» **Your goal**: Where the word "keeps" occurs in a line of the listing, please copy the line.

» **Provided material**:
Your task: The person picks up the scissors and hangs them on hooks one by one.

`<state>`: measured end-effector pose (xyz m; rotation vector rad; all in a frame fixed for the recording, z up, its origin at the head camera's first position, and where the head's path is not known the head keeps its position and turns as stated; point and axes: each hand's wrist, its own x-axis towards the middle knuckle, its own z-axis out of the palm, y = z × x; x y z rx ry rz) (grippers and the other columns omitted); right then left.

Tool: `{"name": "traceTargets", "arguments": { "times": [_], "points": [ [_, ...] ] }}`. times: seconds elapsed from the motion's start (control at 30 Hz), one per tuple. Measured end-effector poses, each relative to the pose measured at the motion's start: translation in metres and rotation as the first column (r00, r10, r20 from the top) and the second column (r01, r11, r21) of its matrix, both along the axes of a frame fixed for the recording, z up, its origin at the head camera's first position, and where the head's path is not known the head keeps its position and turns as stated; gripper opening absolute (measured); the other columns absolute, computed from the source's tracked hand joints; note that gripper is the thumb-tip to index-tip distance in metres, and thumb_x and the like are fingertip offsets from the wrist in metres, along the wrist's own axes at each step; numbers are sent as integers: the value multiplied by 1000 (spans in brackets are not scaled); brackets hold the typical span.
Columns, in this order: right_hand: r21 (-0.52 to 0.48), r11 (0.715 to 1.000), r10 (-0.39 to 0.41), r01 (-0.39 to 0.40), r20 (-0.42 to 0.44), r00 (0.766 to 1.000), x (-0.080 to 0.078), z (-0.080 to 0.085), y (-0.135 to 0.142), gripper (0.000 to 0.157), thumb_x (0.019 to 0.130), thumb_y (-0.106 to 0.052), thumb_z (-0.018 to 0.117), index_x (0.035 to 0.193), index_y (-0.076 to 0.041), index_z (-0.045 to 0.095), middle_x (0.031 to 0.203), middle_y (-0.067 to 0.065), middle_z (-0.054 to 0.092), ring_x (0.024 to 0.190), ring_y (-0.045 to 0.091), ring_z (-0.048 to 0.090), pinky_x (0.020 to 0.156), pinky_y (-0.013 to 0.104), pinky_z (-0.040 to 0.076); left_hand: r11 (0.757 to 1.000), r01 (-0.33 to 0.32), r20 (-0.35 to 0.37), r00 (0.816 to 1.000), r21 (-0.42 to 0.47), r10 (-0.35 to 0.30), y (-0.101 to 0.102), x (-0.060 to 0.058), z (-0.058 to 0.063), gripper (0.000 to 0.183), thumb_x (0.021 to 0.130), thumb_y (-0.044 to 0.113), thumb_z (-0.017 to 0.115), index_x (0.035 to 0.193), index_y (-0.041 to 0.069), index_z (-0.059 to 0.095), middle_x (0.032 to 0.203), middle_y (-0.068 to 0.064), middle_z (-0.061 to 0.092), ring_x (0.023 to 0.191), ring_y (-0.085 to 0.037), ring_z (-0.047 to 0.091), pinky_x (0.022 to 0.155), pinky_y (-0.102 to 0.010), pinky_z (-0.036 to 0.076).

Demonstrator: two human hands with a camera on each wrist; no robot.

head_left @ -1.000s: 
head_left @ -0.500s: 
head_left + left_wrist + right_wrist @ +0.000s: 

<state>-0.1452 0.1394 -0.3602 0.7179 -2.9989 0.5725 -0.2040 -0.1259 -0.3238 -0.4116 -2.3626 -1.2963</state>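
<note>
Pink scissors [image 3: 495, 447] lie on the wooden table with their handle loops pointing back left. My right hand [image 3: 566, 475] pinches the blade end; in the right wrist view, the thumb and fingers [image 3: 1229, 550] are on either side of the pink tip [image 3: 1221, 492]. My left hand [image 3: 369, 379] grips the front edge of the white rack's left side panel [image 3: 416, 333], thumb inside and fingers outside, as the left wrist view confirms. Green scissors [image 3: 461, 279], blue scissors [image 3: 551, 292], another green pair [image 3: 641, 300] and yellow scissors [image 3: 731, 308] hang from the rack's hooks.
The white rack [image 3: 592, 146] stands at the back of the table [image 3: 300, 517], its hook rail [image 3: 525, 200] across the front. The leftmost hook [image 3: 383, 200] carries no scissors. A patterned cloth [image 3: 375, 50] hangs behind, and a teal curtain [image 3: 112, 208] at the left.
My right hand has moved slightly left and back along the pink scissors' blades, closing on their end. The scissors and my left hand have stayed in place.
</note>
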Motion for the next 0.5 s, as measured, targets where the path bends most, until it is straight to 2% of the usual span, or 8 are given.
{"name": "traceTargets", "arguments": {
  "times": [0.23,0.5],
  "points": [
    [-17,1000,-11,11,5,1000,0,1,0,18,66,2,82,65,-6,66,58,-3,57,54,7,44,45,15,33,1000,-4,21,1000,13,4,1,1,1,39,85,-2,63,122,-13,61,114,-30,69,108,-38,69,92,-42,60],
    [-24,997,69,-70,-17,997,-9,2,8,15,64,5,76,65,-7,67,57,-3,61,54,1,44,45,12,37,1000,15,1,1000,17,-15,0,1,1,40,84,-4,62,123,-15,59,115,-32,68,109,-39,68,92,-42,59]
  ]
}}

» **Task answer**:
`<state>`: measured end-effector pose (xyz m; rotation vector rad; all in a frame fixed for the recording, z up, its origin at the head camera's first position, and where the head's path is not known the head keeps its position and turns as stated; point and axes: each hand's wrist, its own x-axis towards the middle knuckle, its own z-axis out of the palm, y = z × x; x y z rx ry rz) (grippers and the other columns omitted); right then left.
Tool: `{"name": "traceTargets", "arguments": { "times": [_], "points": [ [_, ...] ] }}`. times: seconds elapsed from the motion's start (control at 30 Hz), one per tuple. Measured end-effector poses, each relative to the pose measured at the motion's start: translation in metres and rotation as the first column (r00, r10, r20 from the top) and the second column (r01, r11, r21) of its matrix, both along the axes of a frame fixed for the recording, z up, its origin at the head camera's first position, and where the head's path is not known the head keeps its position and turns as stated; gripper opening absolute (measured); the other columns absolute, computed from the source's tracked hand joints; note that gripper is the thumb-tip to index-tip distance in metres, and thumb_x and the like are fingertip offsets from the wrist in metres, along the wrist's own axes at each step; numbers are sent as integers: the value multiplied by 1000 (spans in brackets are not scaled); brackets hold the typical span.

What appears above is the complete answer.